◆ WHAT IS BEING ASKED: Once you have read the listing, write it all out exactly.

◆ MATERIAL PROVIDED:

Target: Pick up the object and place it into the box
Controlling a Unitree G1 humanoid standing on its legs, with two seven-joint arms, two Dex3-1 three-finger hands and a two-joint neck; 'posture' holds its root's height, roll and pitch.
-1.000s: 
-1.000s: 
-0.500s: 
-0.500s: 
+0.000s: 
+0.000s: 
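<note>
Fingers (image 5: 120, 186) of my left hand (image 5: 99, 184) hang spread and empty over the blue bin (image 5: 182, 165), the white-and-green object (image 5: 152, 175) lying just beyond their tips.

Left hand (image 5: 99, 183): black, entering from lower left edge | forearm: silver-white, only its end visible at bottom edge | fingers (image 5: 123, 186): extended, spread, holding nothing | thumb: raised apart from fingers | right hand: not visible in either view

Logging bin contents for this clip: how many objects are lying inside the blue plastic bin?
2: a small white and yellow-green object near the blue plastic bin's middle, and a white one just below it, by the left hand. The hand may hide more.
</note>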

◆ PROBLEM SOLUTION:
Target: Pick up the object and place it into the box
Controlling a Unitree G1 humanoid standing on its legs, with two seven-joint arms, two Dex3-1 three-finger hands and a two-joint neck; 'posture' holds its root's height, roll and pitch.
-1.000s: 
-1.000s: 
-0.500s: 
-0.500s: 
+0.000s: 
+0.000s: 
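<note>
Fingers (image 5: 120, 186) of my left hand (image 5: 99, 184) hang spread and empty over the blue bin (image 5: 182, 165), the white-and-green object (image 5: 152, 175) lying just beyond their tips.

Left hand (image 5: 99, 183): black, entering from lower left edge | forearm: silver-white, only its end visible at bottom edge | fingers (image 5: 123, 186): extended, spread, holding nothing | thumb: raised apart from fingers | right hand: not visible in either view

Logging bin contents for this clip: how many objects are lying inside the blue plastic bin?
2: a small white and yellow-green object near the blue plastic bin's middle, and a white one just below it, by the left hand. The hand may hide more.
</note>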

Output for this exercise is now complete.